• [TASK INSTRUCTIONS] Please restate word for word only the lines that start at the one containing "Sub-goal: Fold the" and continue to the final line of the material.

------ GIVEN MATERIAL ------

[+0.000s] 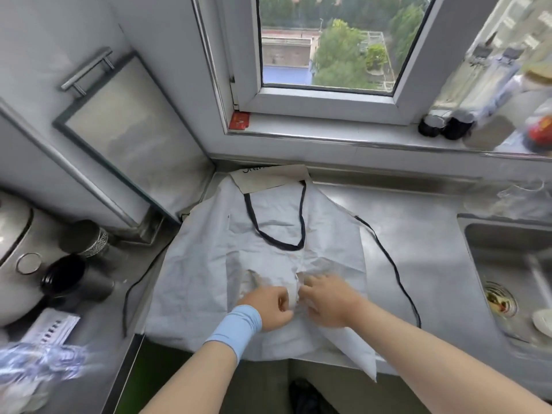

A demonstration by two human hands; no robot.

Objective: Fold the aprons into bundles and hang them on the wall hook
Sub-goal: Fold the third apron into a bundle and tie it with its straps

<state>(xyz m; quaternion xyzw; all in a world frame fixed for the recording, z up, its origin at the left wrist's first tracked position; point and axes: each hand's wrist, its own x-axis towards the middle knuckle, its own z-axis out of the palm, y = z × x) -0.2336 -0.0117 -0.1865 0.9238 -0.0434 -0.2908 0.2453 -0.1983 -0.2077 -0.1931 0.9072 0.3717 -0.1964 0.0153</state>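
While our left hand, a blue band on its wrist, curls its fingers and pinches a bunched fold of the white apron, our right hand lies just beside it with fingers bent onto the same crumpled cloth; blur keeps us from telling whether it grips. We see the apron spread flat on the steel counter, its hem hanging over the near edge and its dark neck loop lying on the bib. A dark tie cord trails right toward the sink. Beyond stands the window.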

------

• [ANSWER AREA]
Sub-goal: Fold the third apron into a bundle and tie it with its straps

<state>(xyz m; quaternion xyzw; all in a world frame fixed for the recording, z up, its origin at the left wrist's first tracked position; point and axes: each hand's wrist, its own x-axis towards the middle knuckle, its own z-axis out of the palm, y = z × x) -0.2336 -0.0117 -0.1865 0.9238 -0.0434 -0.2908 0.2453 -0.1983 -0.2077 -0.1931 0.9072 0.3717 -0.1964 0.0153</state>
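While our left hand, a blue band on its wrist, curls its fingers and pinches a bunched fold of the white apron, our right hand lies just beside it with fingers bent onto the same crumpled cloth; blur keeps us from telling whether it grips. We see the apron spread flat on the steel counter, its hem hanging over the near edge and its dark neck loop lying on the bib. A dark tie cord trails right toward the sink. Beyond stands the window.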

There is nothing further to the answer.